(EXERCISE DATA)
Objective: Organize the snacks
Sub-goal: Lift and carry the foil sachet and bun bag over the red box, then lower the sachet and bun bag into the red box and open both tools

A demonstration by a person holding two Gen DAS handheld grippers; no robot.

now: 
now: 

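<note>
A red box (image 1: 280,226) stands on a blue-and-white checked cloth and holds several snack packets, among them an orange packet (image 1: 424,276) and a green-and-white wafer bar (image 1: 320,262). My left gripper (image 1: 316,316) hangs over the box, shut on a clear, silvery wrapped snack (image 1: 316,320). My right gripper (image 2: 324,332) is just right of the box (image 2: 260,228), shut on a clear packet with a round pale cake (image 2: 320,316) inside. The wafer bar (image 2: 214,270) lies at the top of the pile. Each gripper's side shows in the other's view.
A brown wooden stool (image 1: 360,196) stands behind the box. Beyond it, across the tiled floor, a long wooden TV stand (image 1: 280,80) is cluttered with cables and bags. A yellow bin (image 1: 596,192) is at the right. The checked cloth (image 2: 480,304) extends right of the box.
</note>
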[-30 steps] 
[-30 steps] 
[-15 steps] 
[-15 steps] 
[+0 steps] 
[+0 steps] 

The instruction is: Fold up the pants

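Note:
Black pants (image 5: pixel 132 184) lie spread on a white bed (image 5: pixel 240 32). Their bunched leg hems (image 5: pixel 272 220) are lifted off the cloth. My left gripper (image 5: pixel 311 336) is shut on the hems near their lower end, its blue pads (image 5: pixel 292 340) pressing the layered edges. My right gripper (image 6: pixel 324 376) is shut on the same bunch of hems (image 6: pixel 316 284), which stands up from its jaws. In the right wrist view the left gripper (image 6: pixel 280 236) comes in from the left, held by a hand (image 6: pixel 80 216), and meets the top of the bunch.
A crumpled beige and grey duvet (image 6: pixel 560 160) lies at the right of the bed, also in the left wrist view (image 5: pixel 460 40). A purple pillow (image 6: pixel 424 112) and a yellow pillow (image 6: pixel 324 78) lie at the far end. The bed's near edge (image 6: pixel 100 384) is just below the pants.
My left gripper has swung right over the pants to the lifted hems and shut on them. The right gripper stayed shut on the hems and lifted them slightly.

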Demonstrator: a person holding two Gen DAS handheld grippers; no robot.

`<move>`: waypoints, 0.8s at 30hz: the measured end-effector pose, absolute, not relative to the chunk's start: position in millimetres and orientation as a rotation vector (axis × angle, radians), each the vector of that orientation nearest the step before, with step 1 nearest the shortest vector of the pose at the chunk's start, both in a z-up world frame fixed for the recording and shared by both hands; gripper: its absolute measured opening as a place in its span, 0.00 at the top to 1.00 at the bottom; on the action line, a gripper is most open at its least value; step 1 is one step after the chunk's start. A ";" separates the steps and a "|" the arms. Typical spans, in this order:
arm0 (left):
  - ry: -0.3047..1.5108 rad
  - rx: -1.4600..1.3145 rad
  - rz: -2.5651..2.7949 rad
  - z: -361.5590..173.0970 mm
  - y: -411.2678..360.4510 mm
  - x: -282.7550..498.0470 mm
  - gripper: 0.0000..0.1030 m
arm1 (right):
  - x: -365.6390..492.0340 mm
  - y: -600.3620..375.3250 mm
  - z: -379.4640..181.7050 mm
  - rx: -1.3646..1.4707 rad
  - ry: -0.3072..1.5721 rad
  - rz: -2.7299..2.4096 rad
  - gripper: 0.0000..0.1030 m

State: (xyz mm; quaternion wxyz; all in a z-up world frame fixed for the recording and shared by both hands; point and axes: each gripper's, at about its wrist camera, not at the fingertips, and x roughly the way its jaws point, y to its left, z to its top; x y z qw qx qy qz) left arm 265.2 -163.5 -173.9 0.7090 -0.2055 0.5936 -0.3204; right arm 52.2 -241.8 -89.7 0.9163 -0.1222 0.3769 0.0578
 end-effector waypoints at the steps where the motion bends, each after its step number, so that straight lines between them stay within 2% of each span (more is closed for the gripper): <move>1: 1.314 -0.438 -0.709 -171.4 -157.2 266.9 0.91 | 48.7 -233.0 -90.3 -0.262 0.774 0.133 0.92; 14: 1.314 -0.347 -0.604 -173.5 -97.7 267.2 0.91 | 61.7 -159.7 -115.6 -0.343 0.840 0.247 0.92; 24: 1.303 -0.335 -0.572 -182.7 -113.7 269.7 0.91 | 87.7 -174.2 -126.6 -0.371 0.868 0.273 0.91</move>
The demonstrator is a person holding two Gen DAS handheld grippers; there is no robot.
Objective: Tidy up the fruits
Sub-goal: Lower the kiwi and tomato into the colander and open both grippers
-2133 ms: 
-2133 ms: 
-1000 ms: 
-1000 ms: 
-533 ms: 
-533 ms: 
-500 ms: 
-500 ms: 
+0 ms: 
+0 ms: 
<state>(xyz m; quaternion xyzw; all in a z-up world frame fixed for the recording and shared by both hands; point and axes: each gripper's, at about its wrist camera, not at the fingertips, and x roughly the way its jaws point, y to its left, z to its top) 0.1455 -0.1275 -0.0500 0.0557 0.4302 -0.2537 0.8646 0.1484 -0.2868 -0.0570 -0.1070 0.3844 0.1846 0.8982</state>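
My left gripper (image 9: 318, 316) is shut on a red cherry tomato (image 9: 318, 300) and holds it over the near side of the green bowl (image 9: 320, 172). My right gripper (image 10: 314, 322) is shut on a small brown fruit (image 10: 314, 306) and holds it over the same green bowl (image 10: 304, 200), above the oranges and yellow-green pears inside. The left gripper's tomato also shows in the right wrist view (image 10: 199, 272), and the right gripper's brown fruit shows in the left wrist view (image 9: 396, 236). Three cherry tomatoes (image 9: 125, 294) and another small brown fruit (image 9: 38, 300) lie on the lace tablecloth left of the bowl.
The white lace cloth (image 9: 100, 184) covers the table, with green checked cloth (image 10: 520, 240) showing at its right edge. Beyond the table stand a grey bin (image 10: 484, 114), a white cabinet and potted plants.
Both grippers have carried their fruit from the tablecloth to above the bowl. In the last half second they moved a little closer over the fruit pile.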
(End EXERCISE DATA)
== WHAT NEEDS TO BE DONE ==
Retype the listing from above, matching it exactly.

== RESULT ==
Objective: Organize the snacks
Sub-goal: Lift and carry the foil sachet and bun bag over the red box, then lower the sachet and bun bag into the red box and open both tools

A demonstration by a person holding two Gen DAS handheld grippers; no robot.

now: 
now: 

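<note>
A red box (image 1: 280,226) stands on a blue-and-white checked cloth and holds several snack packets, among them an orange packet (image 1: 424,276) and a green-and-white wafer bar (image 1: 320,262). My left gripper (image 1: 316,316) hangs over the box, shut on a clear, silvery wrapped snack (image 1: 316,320). My right gripper (image 2: 324,332) is just right of the box (image 2: 260,228), shut on a clear packet with a round pale cake (image 2: 320,316) inside. The wafer bar (image 2: 214,270) lies at the top of the pile. Each gripper's side shows in the other's view.
A brown wooden stool (image 1: 360,196) stands behind the box. Beyond it, across the tiled floor, a long wooden TV stand (image 1: 280,80) is cluttered with cables and bags. A yellow bin (image 1: 596,192) is at the right. The checked cloth (image 2: 480,304) extends right of the box.
</note>
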[-30 steps] 
[-30 steps] 
[-15 steps] 
[-15 steps] 
[+0 steps] 
[+0 steps] 

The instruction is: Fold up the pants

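Note:
Black pants (image 5: pixel 132 184) lie spread on a white bed (image 5: pixel 240 32). Their bunched leg hems (image 5: pixel 272 220) are lifted off the cloth. My left gripper (image 5: pixel 311 336) is shut on the hems near their lower end, its blue pads (image 5: pixel 292 340) pressing the layered edges. My right gripper (image 6: pixel 324 376) is shut on the same bunch of hems (image 6: pixel 316 284), which stands up from its jaws. In the right wrist view the left gripper (image 6: pixel 280 236) comes in from the left, held by a hand (image 6: pixel 80 216), and meets the top of the bunch.
A crumpled beige and grey duvet (image 6: pixel 560 160) lies at the right of the bed, also in the left wrist view (image 5: pixel 460 40). A purple pillow (image 6: pixel 424 112) and a yellow pillow (image 6: pixel 324 78) lie at the far end. The bed's near edge (image 6: pixel 100 384) is just below the pants.
My left gripper has swung right over the pants to the lifted hems and shut on them. The right gripper stayed shut on the hems and lifted them slightly.
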
Demonstrator: a person holding two Gen DAS handheld grippers; no robot.

`<move>`: waypoints, 0.8s at 30hz: the measured end-effector pose, absolute, not relative to the chunk's start: position in millimetres and orientation as a rotation vector (axis × angle, radians), each the vector of that orientation nearest the step before, with step 1 nearest the shortest vector of the pose at the chunk's start, both in a z-up world frame fixed for the recording and shared by both hands; gripper: its absolute measured opening as a place in its span, 0.00 at the top to 1.00 at the bottom; on the action line, a gripper is most open at its least value; step 1 is one step after the chunk's start. A ";" separates the steps and a "|" the arms. Typical spans, in this order:
arm0 (left):
  - ry: -0.3047..1.5108 rad
  - rx: -1.4600..1.3145 rad
  - rz: -2.5651..2.7949 rad
  - z: -361.5590..173.0970 mm
  - y: -411.2678..360.4510 mm
  - x: -282.7550..498.0470 mm
  - gripper: 0.0000..0.1030 m
arm1 (right):
  - x: -365.6390..492.0340 mm
  - y: -600.3620..375.3250 mm
  - z: -379.4640..181.7050 mm
  - rx: -1.3646..1.4707 rad
  - ry: -0.3072..1.5721 rad
  - rz: -2.7299..2.4096 rad
  - gripper: 0.0000..0.1030 m

State: (xyz mm; quaternion wxyz; all in a z-up world frame fixed for the recording and shared by both hands; point and axes: each gripper's, at about its wrist camera, not at the fingertips, and x roughly the way its jaws point, y to its left, z to its top; x y z qw qx qy qz) left arm 265.2 -163.5 -173.9 0.7090 -0.2055 0.5936 -0.3204; right arm 52.2 -241.8 -89.7 0.9163 -0.1222 0.3769 0.0578
 end-effector waypoints at the steps where the motion bends, each after its step number, so that straight lines between them stay within 2% of each span (more is closed for the gripper): <move>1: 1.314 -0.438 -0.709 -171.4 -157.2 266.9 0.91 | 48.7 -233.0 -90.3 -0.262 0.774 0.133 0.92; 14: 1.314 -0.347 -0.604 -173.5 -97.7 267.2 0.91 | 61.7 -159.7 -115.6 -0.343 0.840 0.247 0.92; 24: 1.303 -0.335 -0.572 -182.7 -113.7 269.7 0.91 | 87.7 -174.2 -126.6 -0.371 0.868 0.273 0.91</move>
The demonstrator is a person holding two Gen DAS handheld grippers; there is no robot.
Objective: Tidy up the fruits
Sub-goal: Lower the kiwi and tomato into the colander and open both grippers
-2133 ms: 
-2133 ms: 
-1000 ms: 
-1000 ms: 
-533 ms: 
-533 ms: 
-500 ms: 
-500 ms: 
+0 ms: 
+0 ms: 
<state>(xyz m; quaternion xyzw; all in a z-up world frame fixed for the recording and shared by both hands; point and axes: each gripper's, at about its wrist camera, not at the fingertips, and x roughly the way its jaws point, y to its left, z to its top) 0.1455 -0.1275 -0.0500 0.0557 0.4302 -0.2537 0.8646 0.1484 -0.2868 -0.0570 -0.1070 0.3844 0.1846 0.8982</state>
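My left gripper (image 9: 318, 316) is shut on a red cherry tomato (image 9: 318, 300) and holds it over the near side of the green bowl (image 9: 320, 172). My right gripper (image 10: 314, 322) is shut on a small brown fruit (image 10: 314, 306) and holds it over the same green bowl (image 10: 304, 200), above the oranges and yellow-green pears inside. The left gripper's tomato also shows in the right wrist view (image 10: 199, 272), and the right gripper's brown fruit shows in the left wrist view (image 9: 396, 236). Three cherry tomatoes (image 9: 125, 294) and another small brown fruit (image 9: 38, 300) lie on the lace tablecloth left of the bowl.
The white lace cloth (image 9: 100, 184) covers the table, with green checked cloth (image 10: 520, 240) showing at its right edge. Beyond the table stand a grey bin (image 10: 484, 114), a white cabinet and potted plants.
Both grippers have carried their fruit from the tablecloth to above the bowl. In the last half second they moved a little closer over the fruit pile.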

The exercise was answered completely.